江戸特捜指令
「隠し目付参上」の後番組となるのが「江戸特捜指令」(76~77年)である。タイトルは変わったが、活躍するのは前作同様に隠し目付であり、つまり本作はシリーズ第2弾なわけである。登場人物は代わったが、本筋ではやることは一緒である。制作も引き続き三船プロ、毎日放送である。
今回のリーダーは中村敦夫(幻々舎一斎)である。普段は芝居の脚本家であり「先生」と呼ばれている。演じた中村はこの直前まで「必殺仕業人」に出演していた。この枠(TBS系土曜22時)には因縁のある必殺シリーズである。
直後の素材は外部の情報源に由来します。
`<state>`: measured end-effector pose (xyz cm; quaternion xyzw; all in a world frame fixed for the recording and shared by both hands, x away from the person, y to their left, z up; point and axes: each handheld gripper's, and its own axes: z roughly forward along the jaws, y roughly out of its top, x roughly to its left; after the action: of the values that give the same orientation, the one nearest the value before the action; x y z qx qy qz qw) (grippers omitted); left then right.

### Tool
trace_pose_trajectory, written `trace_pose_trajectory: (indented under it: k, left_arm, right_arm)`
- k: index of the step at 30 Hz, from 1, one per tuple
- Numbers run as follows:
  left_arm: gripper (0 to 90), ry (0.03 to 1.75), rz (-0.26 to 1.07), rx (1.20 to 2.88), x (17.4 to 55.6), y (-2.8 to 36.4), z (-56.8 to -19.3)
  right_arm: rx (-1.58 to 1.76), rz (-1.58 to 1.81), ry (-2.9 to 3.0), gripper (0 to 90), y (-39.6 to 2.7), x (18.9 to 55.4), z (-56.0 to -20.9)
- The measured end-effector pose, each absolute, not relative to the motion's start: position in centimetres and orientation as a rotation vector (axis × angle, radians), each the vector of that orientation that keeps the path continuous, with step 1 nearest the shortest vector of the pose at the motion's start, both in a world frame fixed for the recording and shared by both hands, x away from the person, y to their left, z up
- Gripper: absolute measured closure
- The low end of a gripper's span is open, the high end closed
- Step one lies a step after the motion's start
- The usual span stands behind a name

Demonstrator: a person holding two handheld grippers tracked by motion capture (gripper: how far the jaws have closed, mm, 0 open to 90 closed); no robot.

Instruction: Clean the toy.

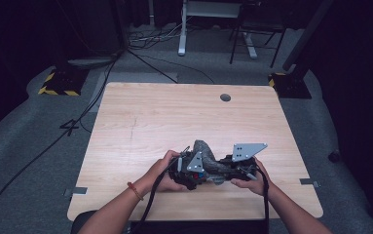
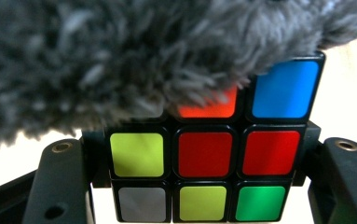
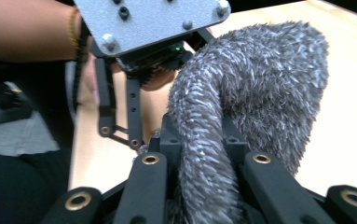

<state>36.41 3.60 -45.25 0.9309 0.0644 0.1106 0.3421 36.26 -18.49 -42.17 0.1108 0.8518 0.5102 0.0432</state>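
1. A colour-tiled puzzle cube [image 2: 204, 172] sits pinched between my left fingers [image 2: 57, 186], one pad against each side face, at the near middle of the counter [image 1: 145, 117]; the side hold leaves its tiled face open to the left gripper view.
2. A grey fuzzy cloth [image 3: 246, 102] droops over the cube's top row, hiding most of those tiles. It appears to be on its way around the cube as a wrap or cover.
3. My right fingers [image 3: 260, 186] are pressed in on a gathered fold of that cloth, which rises between them and arches toward the left gripper [image 1: 190, 168]. Gripping a bunched fold likely gives me enough hold to drag the pile across.
4. In the high view, both hands meet over the bundle, the right gripper [image 1: 233, 168] just right of the left, so cloth and cube stay touching.
5. Beyond the counter's far edge lie cables on a grey floor [image 1: 23, 146].
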Motion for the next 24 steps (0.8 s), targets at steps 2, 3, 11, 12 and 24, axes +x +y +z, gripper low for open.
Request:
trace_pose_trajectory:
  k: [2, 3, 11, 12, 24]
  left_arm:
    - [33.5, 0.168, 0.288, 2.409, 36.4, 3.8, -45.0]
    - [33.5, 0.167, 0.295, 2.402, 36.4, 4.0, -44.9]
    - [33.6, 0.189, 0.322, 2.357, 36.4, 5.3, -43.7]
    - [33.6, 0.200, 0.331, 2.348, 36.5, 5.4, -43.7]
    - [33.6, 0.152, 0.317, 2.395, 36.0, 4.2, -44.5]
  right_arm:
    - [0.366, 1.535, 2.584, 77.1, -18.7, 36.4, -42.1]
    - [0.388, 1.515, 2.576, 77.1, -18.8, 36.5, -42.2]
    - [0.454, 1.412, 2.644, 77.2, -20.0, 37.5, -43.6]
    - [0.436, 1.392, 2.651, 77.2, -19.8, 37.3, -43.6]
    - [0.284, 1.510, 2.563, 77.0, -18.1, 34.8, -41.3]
ちなみに「必殺うらごろし」(78年)でも中村は「先生」を演じている。
他のメンバーだが、前作の最終話で死んだ竜雷太(松五郎)がしれっと復活。もちろん別人の役である。普段は大工で立ち回りでは素手で戦う。まあ空手使いという感じだろうか。原田大二郎(辰)は放送時間上での前番組である「Gメン75」での殉職から9カ月。まだそのイメージもあり「Gメン」と「太陽」の共演と思った人もいるかも。普段は遊び人で、花札を手裏剣のように使うというのは「狼無頼控」で田村亮がやっていたのと同じ。立ち回りでは普通に刀を使う。
五十嵐淳子(小雪)は芸者兼医者という設定。まずそんな人はいないだろうが。本作の放送中(77年2月)に中村雅俊と結婚しており、既に妊娠5カ月だったらしいので、身ごもりながらの撮影だったということになる(7月に出産)。秋野暢子(お町)は前作から引き続きの登場。普段は飛脚という設定も一緒だが、前作とは別人である。前項でも書いたが、竜と秋野は三船プロ所属ということもあり、使いやすいということもあったのだろう。
山城新伍(夢介)は枠的には半年ぶりの復活。普段は時計職人で、本作も登場するからくり人形の担当でもある。立ち回りでは基本的に槍を使うが、太刀を使うこともある。
ラストの立ち回り装束は、前作同様色分けされており、順に黒、茶、青、紫、赤、緑となっており、竜と秋野は前作と色が同じである。他のレギュラーは元ゴールデンハーフのエバ(おえん)がいる程度。米国人とのハーフという設定らしいが、実際はスペイン人とのハーフである。
前作との違いといえば、中村演じる一斎の作った台本に従った芝居で悪事の証拠を掴むという点。時にはエキストラを雇い、建物を改造したりして悪党を騙すという大掛かりなものである。本作での皆勤賞は中村だけのようだが、他のメンバーも欠席は3回~4回で、ローテーションでかぶらないように休んでいる。二名欠席は11話と19話だけのようだ。
気になるゲストだが、15話の引田天功(初代)とその弟子である朝風まり。初代は79年の大晦日に45歳の若さで急逝。二代目を名乗ったのが朝風まりであり、別名プリンセス・テンコーである。番組当時は17歳だったようだ。19話のゲスト鮎川いずみの役名が加代という。偶然なのだろうが79年から「必殺仕事人」シリーズで、長くにわたり「何でも屋の加代」を演じることになる。意外に思ったのが彼女は92年には引退していたという点。もっと長くやっていたようなイメージがあった。
隠し目付シリーズは本作で終了し、4作続いた毎日放送制作時代劇も終了となり、77年4月からは「横溝正史シリーズ」が始まったのである。